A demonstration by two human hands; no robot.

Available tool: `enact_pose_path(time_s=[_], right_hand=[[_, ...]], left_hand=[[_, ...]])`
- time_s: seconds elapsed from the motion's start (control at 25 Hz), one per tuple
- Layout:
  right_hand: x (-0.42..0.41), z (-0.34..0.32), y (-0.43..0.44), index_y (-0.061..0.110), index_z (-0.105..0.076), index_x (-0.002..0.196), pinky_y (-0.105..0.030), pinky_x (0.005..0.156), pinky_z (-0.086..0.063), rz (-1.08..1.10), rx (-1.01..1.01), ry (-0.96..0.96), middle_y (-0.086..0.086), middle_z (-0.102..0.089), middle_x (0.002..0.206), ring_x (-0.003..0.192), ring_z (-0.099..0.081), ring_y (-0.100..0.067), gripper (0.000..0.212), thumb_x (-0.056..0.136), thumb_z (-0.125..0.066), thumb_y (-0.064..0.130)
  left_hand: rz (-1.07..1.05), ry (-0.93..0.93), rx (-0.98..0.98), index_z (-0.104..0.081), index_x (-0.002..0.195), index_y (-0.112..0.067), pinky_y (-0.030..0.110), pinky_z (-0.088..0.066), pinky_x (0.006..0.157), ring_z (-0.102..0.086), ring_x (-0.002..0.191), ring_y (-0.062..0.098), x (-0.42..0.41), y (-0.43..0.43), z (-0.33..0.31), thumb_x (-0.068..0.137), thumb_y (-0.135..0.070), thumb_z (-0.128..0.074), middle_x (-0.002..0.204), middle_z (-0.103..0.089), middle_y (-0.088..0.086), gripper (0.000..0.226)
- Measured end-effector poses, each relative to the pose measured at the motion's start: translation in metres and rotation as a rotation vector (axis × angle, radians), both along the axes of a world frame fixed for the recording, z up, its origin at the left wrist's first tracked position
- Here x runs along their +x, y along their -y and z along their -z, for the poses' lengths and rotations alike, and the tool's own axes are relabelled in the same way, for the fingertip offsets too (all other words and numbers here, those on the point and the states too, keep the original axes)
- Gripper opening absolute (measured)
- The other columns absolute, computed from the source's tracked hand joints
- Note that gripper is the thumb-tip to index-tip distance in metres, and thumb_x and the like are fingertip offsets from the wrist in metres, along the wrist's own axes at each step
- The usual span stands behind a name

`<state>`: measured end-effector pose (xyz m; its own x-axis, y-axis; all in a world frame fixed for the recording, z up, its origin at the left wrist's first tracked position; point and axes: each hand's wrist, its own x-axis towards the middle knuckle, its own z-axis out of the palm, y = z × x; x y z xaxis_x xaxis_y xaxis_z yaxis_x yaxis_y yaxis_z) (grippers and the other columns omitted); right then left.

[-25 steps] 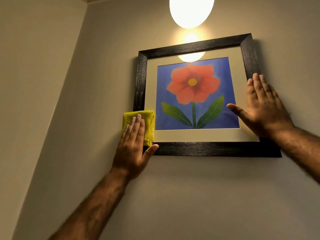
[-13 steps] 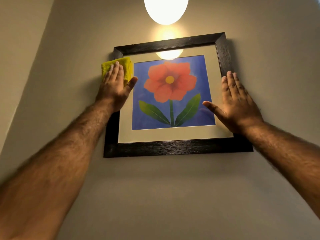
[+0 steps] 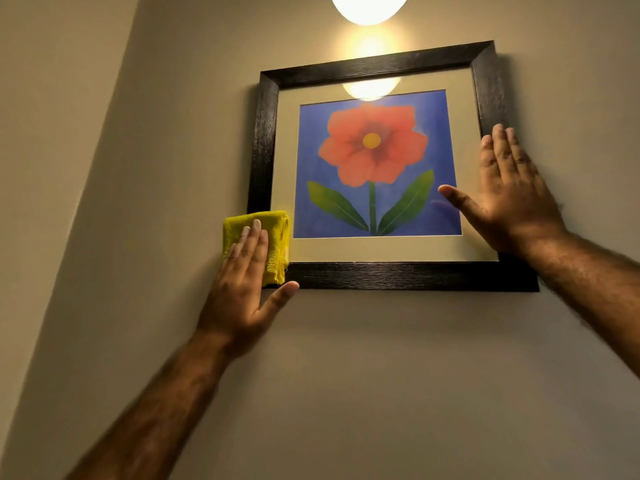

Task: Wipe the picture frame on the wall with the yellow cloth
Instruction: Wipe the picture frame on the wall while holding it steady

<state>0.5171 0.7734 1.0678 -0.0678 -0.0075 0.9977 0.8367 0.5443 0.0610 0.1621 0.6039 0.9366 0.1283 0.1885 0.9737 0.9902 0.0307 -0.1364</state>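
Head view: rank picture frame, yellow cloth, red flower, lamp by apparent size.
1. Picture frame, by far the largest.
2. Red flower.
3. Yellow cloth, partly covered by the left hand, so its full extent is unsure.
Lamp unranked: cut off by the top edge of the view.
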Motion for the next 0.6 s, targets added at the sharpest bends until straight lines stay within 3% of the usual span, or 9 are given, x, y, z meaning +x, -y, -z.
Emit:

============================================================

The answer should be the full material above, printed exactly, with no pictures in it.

Completed exercise
A demonstration by two human hands; no robot.

Available tool: `enact_pose_path(time_s=[_], right_hand=[[_, ...]], left_hand=[[_, ...]])`
- time_s: seconds elapsed from the motion's start (control at 25 Hz), one per tuple
- Layout:
  right_hand: x (-0.42..0.41), z (-0.34..0.32), y (-0.43..0.44), index_y (-0.061..0.110), index_z (-0.105..0.076), index_x (-0.002..0.196), pinky_y (-0.105..0.030), pinky_x (0.005..0.156), pinky_z (-0.086..0.063), rz (-1.08..1.10), rx (-1.01..1.01), ry (-0.96..0.96), middle_y (-0.086..0.086), middle_z (-0.102..0.089), middle_x (0.002..0.206), ring_x (-0.003..0.192), ring_z (-0.099..0.081), ring_y (-0.100..0.067), gripper (0.000..0.212), thumb_x (-0.056..0.136), thumb_z (-0.125..0.066), thumb_y (-0.064..0.130)
  left_hand: rz (-1.07..1.05), ry (-0.93..0.93), rx (-0.98..0.98), index_z (-0.104..0.081), index_x (-0.002..0.195), index_y (-0.112..0.067), pinky_y (-0.030..0.110), pinky_z (-0.088..0.066), pinky_x (0.006..0.157), ring_z (-0.102..0.086), ring_x (-0.002..0.191), ring_y (-0.062..0.098), x (-0.42..0.41), y (-0.43..0.43), z (-0.33..0.31), thumb_x (-0.068..0.137), thumb_y (-0.135..0.070), thumb_z (-0.128..0.074), middle_x (-0.002..0.204), middle_z (-0.103..0.089), middle_y (-0.088..0.086), gripper (0.000..0.226)
- Measured end-effector poses, each relative to the pose measured at the motion's start: translation in metres and rotation as a rotation vector (axis × angle, radians), both along the axes of a world frame fixed for the recording, z up, its origin at the left wrist's first tracked position
- Here x runs along their +x, y along their -y and z along their -z, for the poses' lengths and rotations alike, and the tool's own axes are relabelled in the same way, for the fingertip offsets too (all other words and numbers here, those on the point and the states too, keep the original axes)
- Gripper opening absolute (measured)
- The other columns absolute, computed from the source's tracked hand joints
- Note that gripper is the thumb-tip to index-tip distance in metres, and thumb_x and the like are fingertip offsets from the wrist in metres, along the wrist's own axes at each step
- The usual span stands behind a name

`<state>`: measured end-effector pose (xyz m; its own x-axis, y-axis; all in a world frame fixed for the recording, z up, its origin at the left wrist's first tracked position; point and axes: each hand's wrist, its own x-axis towards the middle knuckle, its own z-axis out of the palm, y = z × x; x y z xaxis_x xaxis_y xaxis_z yaxis_x yaxis_y yaxis_z) (grippers and the other columns omitted); right then left.

[-25 steps] 
[-13 steps] 
[+0 steps] 

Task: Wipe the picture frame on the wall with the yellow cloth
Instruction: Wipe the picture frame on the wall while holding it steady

<state>0.5171 0.7734 1.0678 -0.0678 -0.0075 0.9977 0.8367 0.5443 0.0610 0.1621 0.6039 0.9366 0.1283 0.1885 0.9737 0.9902 0.0307 -0.1364</state>
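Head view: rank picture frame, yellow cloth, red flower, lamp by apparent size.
1. Picture frame, by far the largest.
2. Red flower.
3. Yellow cloth, partly covered by the left hand, so its full extent is unsure.
Lamp unranked: cut off by the top edge of the view.
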Motion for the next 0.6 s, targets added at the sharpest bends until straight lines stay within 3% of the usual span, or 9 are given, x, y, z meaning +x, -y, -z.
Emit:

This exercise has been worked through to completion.